In questo contesto si inserisce la collaborazione con Cimina Dolciaria, eccellenza del territorio apprezzata anche a livello internazionale. L'azienda ha scelto di donare le colombe pasquali invendute, aderendo concretamente all'iniziativa di sensibilizzazione promossa da Fulvia Amadeo, vicepresidente nazionale di Fare Verde e responsabile del gruppo di Viterbo. Sebbene Cimina Dolciaria sia da sempre impegnata nella donazione delle eccedenze alimentari, questa volta ha scelto di collaborare con Fare Verde per dare maggiore visibilità al tema e contribuire a diffondere una cultura del riuso e della solidarietà. Le colombe sono state donate alla Croce Rossa Italiana – Comitato di Viterbo, presieduto da Cristina Bugiotti, che attraverso le proprie attività di supporto sociale si occupa quotidianamente di aiutare persone vulnerabili, tra cui anziani, senza fissa dimora e famiglie in difficoltà.

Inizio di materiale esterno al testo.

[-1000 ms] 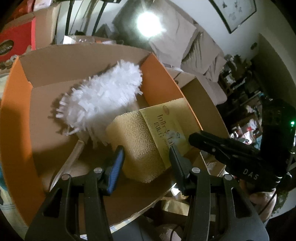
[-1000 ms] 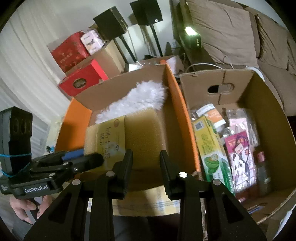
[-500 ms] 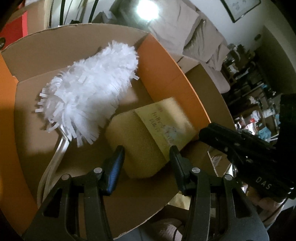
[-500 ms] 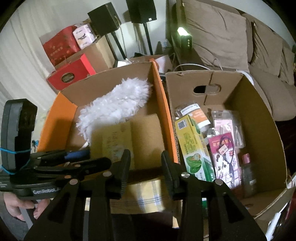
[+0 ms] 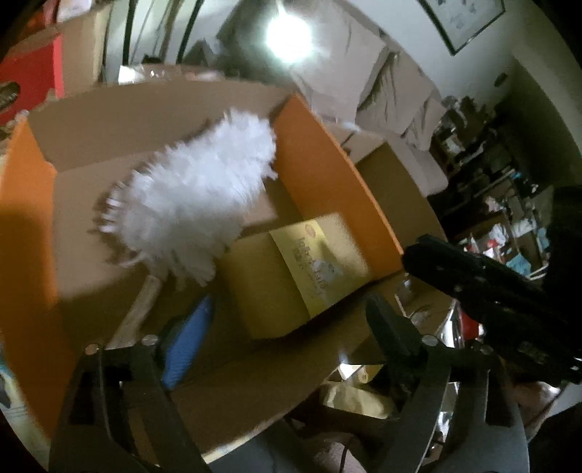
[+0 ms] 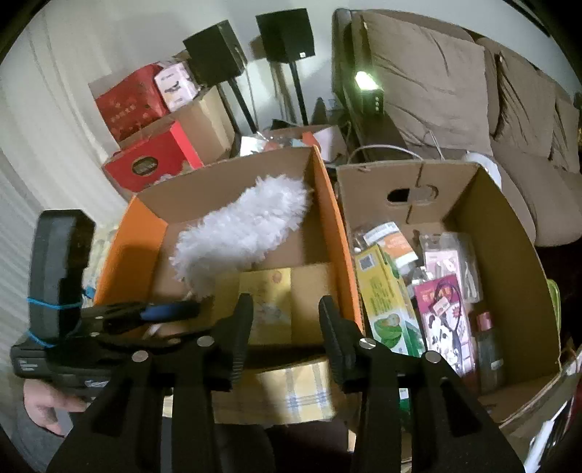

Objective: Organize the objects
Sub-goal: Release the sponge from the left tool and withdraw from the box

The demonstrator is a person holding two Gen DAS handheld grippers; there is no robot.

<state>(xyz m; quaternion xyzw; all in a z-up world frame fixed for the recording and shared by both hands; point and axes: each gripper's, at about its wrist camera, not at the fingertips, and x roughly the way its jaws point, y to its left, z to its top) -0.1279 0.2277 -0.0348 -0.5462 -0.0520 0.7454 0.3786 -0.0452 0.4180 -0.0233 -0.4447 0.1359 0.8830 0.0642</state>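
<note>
A yellow sponge (image 5: pixel 291 276) with a paper label lies in the orange-sided cardboard box (image 5: pixel 327 174), beside a white fluffy duster (image 5: pixel 196 200). My left gripper (image 5: pixel 287 338) is open and empty, just in front of the sponge and apart from it. The sponge (image 6: pixel 269 305), the duster (image 6: pixel 240 233) and the orange box (image 6: pixel 334 233) also show in the right wrist view. My right gripper (image 6: pixel 285 327) is open and empty above the box's near edge. The left gripper (image 6: pixel 145 320) shows at the left there.
A second brown cardboard box (image 6: pixel 509 233) at the right holds several packaged items, among them a green-yellow carton (image 6: pixel 385 298) and a pink package (image 6: pixel 443 320). Red boxes (image 6: pixel 145 160), black speakers (image 6: pixel 283 32) and a sofa (image 6: pixel 473 87) stand behind.
The left gripper has opened wide and let go of the sponge, which now lies in the orange box. Both grippers have drawn back a little.
</note>
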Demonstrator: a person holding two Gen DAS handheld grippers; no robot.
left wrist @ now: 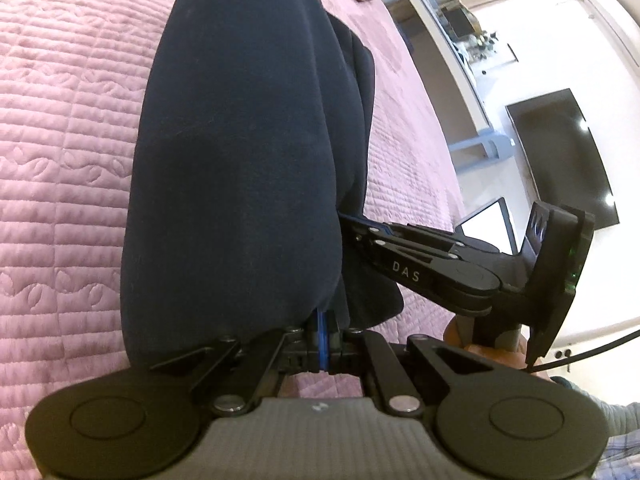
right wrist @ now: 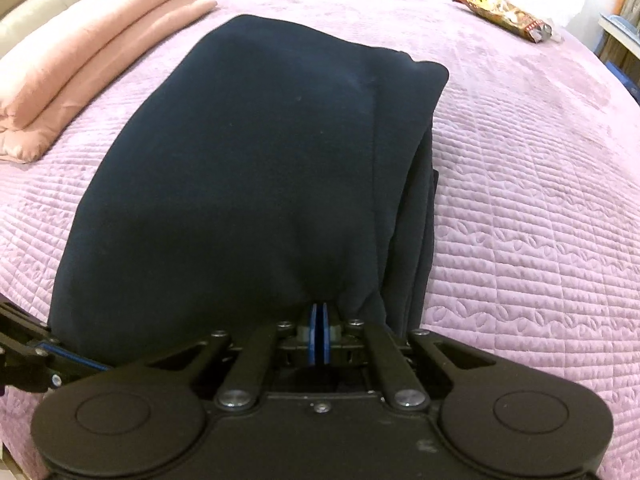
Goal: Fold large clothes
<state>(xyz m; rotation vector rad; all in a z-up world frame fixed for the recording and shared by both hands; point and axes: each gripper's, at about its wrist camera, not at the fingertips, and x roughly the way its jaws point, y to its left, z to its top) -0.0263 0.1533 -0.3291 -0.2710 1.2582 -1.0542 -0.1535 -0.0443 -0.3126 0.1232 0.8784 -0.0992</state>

L'associazione garantirà che i prodotti raggiungano chi ne ha più bisogno, trasformando uno spreco evitato in un gesto concreto di solidarietà. 'Contrastare lo spreco alimentare significa prendersi cura dell'ambiente e delle persone', sottolinea Amadeo. 'Anche piccoli gesti, come il recupero dei prodotti invenduti, possono fare una grande differenza. Colgo l'occasione per ringraziare Gabriele Carloni, direttore di Cimina Dolciaria'. Sulla stessa linea Bugiotti: 'Ringrazio Fare Verde e Cimina Dolciaria per questo gesto di grande sensibilità: la sinergia tra associazioni e realtà del territorio è fondamentale per trasformare uno spreco in un aiuto concreto per le persone più fragili'.
L'iniziativa rappresenta un esempio virtuoso di collaborazione tra associazioni e imprese locali, dimostrando come sia possibile coniugare sostenibilità e responsabilità sociale.